— WORK TO COMPLETE —
Write out exactly the lines from the line that contains "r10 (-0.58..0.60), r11" through the final line of the listing below, and no others.

— DATASET EXTRACT —

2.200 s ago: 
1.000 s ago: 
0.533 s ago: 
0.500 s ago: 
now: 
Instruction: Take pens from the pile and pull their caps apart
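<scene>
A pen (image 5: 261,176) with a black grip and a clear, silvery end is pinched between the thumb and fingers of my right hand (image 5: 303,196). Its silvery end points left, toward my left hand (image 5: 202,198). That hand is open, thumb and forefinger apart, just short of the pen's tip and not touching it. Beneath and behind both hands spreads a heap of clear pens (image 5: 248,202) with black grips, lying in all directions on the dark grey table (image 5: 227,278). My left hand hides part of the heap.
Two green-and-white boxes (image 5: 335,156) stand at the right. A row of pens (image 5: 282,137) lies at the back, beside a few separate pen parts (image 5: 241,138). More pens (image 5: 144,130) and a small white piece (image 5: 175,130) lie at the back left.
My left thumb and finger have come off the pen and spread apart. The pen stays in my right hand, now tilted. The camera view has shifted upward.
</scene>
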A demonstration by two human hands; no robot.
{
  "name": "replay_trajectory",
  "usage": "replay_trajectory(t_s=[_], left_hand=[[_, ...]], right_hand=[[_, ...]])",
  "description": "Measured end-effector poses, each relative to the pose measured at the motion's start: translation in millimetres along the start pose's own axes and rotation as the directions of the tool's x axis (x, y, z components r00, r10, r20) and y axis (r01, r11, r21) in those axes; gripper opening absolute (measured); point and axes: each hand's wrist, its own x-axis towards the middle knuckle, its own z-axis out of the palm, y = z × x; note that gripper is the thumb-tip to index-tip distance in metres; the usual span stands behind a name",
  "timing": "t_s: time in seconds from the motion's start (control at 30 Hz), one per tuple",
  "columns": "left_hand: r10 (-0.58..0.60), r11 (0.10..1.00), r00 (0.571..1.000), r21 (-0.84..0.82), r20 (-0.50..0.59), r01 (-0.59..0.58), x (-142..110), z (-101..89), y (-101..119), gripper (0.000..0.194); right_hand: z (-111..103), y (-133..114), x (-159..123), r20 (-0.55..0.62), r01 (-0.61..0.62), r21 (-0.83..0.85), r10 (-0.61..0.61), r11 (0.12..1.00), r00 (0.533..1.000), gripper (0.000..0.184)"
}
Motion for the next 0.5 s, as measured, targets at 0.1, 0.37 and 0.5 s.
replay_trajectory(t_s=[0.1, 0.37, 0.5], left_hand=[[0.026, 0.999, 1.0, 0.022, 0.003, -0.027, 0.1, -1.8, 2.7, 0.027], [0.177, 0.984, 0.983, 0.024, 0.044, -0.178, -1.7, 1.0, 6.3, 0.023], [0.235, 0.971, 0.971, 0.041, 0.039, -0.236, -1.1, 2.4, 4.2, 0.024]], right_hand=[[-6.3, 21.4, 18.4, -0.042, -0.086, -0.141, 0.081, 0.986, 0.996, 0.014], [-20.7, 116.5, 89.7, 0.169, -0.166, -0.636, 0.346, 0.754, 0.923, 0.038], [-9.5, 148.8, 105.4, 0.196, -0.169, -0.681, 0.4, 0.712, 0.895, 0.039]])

— RESPONSE TO THIS EXERCISE —
  "columns": "left_hand: r10 (-0.58..0.60), r11 (0.10..1.00), r00 (0.571..1.000), r21 (-0.84..0.82), r20 (-0.50..0.59), r01 (-0.59..0.58), x (-142..110), z (-101..89), y (-101..119), gripper (0.000..0.194); right_hand: z (-111..103), y (-133..114), x (-159..123), r20 (-0.55..0.62), r01 (-0.61..0.62), r21 (-0.83..0.85), r10 (-0.61..0.61), r11 (0.12..1.00), r00 (0.533..1.000), gripper (0.000..0.184)"
}
Motion for the next 0.5 s, as measured, targets at 0.1, 0.37 and 0.5 s.
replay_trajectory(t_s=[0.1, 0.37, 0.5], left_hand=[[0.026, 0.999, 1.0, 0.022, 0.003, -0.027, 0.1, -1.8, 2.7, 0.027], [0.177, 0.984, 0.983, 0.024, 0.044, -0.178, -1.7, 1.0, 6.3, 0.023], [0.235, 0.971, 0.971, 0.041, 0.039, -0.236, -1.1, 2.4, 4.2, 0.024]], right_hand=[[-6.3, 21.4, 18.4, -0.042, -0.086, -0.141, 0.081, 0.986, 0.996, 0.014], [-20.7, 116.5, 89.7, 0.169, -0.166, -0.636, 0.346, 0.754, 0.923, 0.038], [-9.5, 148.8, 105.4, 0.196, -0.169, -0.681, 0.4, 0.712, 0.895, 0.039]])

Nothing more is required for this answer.